■ **How to complete this task**
Each record has to be returned exactly as it appears.
----
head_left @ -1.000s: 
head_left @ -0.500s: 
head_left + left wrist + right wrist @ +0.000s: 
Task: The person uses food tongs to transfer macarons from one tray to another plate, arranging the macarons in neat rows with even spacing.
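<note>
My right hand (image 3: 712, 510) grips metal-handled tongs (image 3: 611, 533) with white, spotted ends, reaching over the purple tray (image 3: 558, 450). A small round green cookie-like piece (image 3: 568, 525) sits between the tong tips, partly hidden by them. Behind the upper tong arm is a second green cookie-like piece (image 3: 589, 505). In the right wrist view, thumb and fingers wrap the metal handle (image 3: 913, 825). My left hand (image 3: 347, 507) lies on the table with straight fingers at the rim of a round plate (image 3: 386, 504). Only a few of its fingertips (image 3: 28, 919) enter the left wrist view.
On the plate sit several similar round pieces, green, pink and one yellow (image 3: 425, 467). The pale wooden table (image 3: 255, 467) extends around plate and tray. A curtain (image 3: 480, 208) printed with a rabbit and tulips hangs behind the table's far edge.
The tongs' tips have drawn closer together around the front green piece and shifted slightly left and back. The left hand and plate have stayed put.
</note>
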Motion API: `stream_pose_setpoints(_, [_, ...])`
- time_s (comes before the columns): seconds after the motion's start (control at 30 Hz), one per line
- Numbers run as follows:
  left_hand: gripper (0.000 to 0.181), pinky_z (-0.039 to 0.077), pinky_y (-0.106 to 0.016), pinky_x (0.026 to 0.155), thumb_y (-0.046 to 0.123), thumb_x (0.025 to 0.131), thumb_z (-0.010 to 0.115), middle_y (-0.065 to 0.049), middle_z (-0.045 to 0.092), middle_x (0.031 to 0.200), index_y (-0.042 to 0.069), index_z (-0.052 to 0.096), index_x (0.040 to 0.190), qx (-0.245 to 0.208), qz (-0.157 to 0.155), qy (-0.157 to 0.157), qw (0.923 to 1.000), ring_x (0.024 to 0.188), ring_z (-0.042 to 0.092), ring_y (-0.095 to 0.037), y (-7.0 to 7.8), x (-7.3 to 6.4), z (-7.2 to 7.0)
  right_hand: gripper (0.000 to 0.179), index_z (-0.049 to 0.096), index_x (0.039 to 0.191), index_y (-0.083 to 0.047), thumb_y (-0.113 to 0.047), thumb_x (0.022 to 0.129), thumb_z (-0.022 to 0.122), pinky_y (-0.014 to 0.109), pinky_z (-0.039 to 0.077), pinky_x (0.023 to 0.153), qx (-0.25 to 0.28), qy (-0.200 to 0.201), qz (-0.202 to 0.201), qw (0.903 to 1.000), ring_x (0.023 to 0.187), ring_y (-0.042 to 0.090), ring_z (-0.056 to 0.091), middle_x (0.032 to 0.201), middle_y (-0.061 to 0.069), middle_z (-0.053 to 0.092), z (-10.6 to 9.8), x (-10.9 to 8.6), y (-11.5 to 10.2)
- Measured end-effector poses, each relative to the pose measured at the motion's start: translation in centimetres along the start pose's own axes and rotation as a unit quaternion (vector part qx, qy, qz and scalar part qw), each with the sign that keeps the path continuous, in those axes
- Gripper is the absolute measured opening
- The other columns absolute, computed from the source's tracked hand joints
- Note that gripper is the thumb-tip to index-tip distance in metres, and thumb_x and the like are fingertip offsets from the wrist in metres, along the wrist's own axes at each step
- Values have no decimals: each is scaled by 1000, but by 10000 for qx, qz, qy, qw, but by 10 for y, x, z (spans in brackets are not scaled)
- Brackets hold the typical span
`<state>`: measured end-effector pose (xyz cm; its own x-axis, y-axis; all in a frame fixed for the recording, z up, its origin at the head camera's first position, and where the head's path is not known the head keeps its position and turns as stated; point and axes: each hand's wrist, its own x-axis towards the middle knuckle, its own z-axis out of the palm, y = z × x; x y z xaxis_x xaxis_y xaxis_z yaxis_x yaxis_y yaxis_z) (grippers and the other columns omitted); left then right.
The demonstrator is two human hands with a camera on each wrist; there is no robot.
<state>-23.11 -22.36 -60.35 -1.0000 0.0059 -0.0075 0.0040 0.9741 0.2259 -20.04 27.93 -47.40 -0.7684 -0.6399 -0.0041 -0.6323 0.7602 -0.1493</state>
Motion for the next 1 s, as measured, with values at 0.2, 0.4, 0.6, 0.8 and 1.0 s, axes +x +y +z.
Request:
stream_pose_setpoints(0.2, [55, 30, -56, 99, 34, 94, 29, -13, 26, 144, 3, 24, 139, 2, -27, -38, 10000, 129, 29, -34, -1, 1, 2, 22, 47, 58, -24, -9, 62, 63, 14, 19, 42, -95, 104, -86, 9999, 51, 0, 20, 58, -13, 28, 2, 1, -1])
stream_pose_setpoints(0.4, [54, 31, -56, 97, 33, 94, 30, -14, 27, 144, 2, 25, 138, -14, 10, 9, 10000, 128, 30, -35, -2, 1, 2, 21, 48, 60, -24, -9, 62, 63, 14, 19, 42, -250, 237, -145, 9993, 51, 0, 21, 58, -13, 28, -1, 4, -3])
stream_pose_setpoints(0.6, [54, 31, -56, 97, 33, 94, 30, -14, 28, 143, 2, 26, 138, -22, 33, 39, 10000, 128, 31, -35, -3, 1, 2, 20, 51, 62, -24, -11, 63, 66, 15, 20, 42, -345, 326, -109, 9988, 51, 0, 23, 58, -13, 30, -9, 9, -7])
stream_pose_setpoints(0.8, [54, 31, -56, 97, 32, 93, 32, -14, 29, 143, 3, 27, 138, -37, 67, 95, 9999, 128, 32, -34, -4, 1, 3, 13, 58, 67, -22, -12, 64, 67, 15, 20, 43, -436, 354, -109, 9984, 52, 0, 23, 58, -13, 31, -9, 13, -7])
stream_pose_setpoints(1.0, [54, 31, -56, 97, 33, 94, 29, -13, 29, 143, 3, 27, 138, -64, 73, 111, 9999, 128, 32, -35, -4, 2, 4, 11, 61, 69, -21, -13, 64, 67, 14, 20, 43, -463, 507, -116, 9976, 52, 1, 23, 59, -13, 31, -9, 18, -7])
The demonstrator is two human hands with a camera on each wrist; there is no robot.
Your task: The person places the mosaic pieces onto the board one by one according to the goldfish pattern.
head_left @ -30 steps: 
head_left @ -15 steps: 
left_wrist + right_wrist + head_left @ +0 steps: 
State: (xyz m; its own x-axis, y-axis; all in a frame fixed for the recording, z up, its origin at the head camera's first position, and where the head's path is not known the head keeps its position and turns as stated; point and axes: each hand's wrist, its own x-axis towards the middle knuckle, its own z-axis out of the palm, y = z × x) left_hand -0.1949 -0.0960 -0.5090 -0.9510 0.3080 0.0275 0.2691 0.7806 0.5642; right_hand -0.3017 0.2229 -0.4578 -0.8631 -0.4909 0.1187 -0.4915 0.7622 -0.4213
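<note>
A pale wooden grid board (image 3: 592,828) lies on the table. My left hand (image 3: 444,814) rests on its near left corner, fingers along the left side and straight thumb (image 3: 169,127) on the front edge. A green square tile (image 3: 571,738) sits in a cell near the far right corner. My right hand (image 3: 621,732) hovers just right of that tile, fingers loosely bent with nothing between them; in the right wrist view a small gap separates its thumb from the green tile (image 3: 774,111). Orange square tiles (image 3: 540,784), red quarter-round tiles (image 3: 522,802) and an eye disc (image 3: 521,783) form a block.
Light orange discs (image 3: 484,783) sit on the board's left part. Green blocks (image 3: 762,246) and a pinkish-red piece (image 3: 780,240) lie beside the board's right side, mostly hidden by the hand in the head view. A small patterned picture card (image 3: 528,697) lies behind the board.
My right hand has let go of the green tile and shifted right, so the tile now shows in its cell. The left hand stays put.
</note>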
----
■ **Task solution**
head_left @ -1.000s: 
head_left @ -0.500s: 
head_left + left wrist + right wrist @ +0.000s: 
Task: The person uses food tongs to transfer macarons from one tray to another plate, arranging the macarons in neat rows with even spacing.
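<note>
My right hand (image 3: 712, 510) grips metal-handled tongs (image 3: 611, 533) with white, spotted ends, reaching over the purple tray (image 3: 558, 450). A small round green cookie-like piece (image 3: 568, 525) sits between the tong tips, partly hidden by them. Behind the upper tong arm is a second green cookie-like piece (image 3: 589, 505). In the right wrist view, thumb and fingers wrap the metal handle (image 3: 913, 825). My left hand (image 3: 347, 507) lies on the table with straight fingers at the rim of a round plate (image 3: 386, 504). Only a few of its fingertips (image 3: 28, 919) enter the left wrist view.
On the plate sit several similar round pieces, green, pink and one yellow (image 3: 425, 467). The pale wooden table (image 3: 255, 467) extends around plate and tray. A curtain (image 3: 480, 208) printed with a rabbit and tulips hangs behind the table's far edge.
The tongs' tips have drawn closer together around the front green piece and shifted slightly left and back. The left hand and plate have stayed put.
</note>
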Motion API: `stream_pose_setpoints(_, [_, ...])`
- time_s (comes before the columns): seconds after the motion's start (control at 30 Hz), one per line
- Numbers run as follows:
  left_hand: gripper (0.000 to 0.181), pinky_z (-0.039 to 0.077), pinky_y (-0.106 to 0.016), pinky_x (0.026 to 0.155), thumb_y (-0.046 to 0.123), thumb_x (0.025 to 0.131), thumb_z (-0.010 to 0.115), middle_y (-0.065 to 0.049), middle_z (-0.045 to 0.092), middle_x (0.031 to 0.200), index_y (-0.042 to 0.069), index_z (-0.052 to 0.096), index_x (0.040 to 0.190), qx (-0.245 to 0.208), qz (-0.157 to 0.155), qy (-0.157 to 0.157), qw (0.923 to 1.000), ring_x (0.024 to 0.188), ring_z (-0.042 to 0.092), ring_y (-0.095 to 0.037), y (-7.0 to 7.8), x (-7.3 to 6.4), z (-7.2 to 7.0)
  right_hand: gripper (0.000 to 0.179), index_z (-0.049 to 0.096), index_x (0.039 to 0.191), index_y (-0.083 to 0.047), thumb_y (-0.113 to 0.047), thumb_x (0.022 to 0.129), thumb_z (-0.022 to 0.122), pinky_y (-0.014 to 0.109), pinky_z (-0.039 to 0.077), pinky_x (0.023 to 0.153), qx (-0.25 to 0.28), qy (-0.200 to 0.201), qz (-0.202 to 0.201), qw (0.903 to 1.000), ring_x (0.023 to 0.187), ring_y (-0.042 to 0.090), ring_z (-0.056 to 0.091), middle_x (0.032 to 0.201), middle_y (-0.061 to 0.069), middle_z (-0.053 to 0.092), z (-10.6 to 9.8), x (-10.9 to 8.6), y (-11.5 to 10.2)
- Measured end-effector poses, each relative to the pose measured at the motion's start: translation in centimetres along the start pose's own axes and rotation as a unit quaternion (vector part qx, qy, qz and scalar part qw), each with the sign that keeps the path continuous, in those axes
- Gripper is the absolute measured opening
- The other columns absolute, computed from the source's tracked hand joints
- Note that gripper is the thumb-tip to index-tip distance in metres, and thumb_x and the like are fingertip offsets from the wrist in metres, along the wrist's own axes at each step
- Values have no decimals: each is scaled by 1000, but by 10000 for qx, qz, qy, qw, but by 10 for y, x, z (spans in brackets are not scaled)
- Brackets hold the typical span
`<state>`: measured end-effector pose (xyz cm; its own x-axis, y-axis; all in a frame fixed for the recording, z up, its origin at the head camera's first position, and where the head's path is not known the head keeps its position and turns as stated; point and axes: each hand's wrist, its own x-axis towards the middle knuckle, its own z-axis out of the palm, y = z × x; x y z xaxis_x xaxis_y xaxis_z yaxis_x yaxis_y yaxis_z) (grippers and the other columns omitted); left then right.
The demonstrator is two human hands with a camera on each wrist; there is no robot.
<state>-23.11 -22.36 -60.35 -1.0000 0.0059 -0.0075 0.0040 0.9741 0.2259 -20.04 27.93 -47.40 -0.7684 -0.6399 -0.0041 -0.6323 0.7602 -0.1493</state>
Motion for the next 1 s, as measured, with values at 0.2, 0.4, 0.6, 0.8 and 1.0 s, axes +x +y +z.
Request:
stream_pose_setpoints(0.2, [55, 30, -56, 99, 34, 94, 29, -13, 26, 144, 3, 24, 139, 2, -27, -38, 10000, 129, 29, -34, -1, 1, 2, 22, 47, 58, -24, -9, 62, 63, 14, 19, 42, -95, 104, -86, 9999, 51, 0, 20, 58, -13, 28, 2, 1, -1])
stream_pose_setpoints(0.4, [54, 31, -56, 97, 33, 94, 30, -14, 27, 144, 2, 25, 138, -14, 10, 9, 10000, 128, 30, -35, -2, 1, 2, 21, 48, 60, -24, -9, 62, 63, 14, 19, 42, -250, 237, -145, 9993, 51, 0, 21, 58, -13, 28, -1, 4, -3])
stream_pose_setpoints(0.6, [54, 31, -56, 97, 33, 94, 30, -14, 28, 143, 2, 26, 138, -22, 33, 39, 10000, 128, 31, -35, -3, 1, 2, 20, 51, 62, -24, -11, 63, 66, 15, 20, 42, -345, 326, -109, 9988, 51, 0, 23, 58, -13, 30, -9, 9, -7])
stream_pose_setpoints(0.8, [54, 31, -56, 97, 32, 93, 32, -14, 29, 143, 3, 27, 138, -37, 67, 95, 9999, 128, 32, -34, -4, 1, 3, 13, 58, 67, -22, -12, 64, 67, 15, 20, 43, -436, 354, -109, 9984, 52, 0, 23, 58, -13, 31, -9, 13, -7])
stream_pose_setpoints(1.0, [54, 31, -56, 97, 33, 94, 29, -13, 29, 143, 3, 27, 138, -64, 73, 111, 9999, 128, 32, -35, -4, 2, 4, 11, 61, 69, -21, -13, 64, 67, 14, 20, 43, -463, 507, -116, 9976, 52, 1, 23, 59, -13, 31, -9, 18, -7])
The demonstrator is two human hands with a camera on each wrist; there is no robot.
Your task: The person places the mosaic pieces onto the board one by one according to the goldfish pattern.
head_left @ -30 steps: 
head_left @ -15 steps: 
left_wrist + right_wrist + head_left @ +0 steps: 
State: (xyz m; its own x-axis, y-axis; all in a frame fixed for the recording, z up, its origin at the head camera's first position, and where the head's path is not known the head keeps its position and turns as stated; point and axes: each hand's wrist, its own x-axis towards the middle knuckle, its own z-axis out of the palm, y = z × x) left_hand -0.1949 -0.0960 -0.5090 -0.9510 0.3080 0.0275 0.2691 0.7806 0.5642; right_hand -0.3017 0.2229 -0.4578 -0.8631 -0.4909 0.1187 -0.4915 0.7622 -0.4213
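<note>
A pale wooden grid board (image 3: 592,828) lies on the table. My left hand (image 3: 444,814) rests on its near left corner, fingers along the left side and straight thumb (image 3: 169,127) on the front edge. A green square tile (image 3: 571,738) sits in a cell near the far right corner. My right hand (image 3: 621,732) hovers just right of that tile, fingers loosely bent with nothing between them; in the right wrist view a small gap separates its thumb from the green tile (image 3: 774,111). Orange square tiles (image 3: 540,784), red quarter-round tiles (image 3: 522,802) and an eye disc (image 3: 521,783) form a block.
Light orange discs (image 3: 484,783) sit on the board's left part. Green blocks (image 3: 762,246) and a pinkish-red piece (image 3: 780,240) lie beside the board's right side, mostly hidden by the hand in the head view. A small patterned picture card (image 3: 528,697) lies behind the board.
My right hand has let go of the green tile and shifted right, so the tile now shows in its cell. The left hand stays put.
</note>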

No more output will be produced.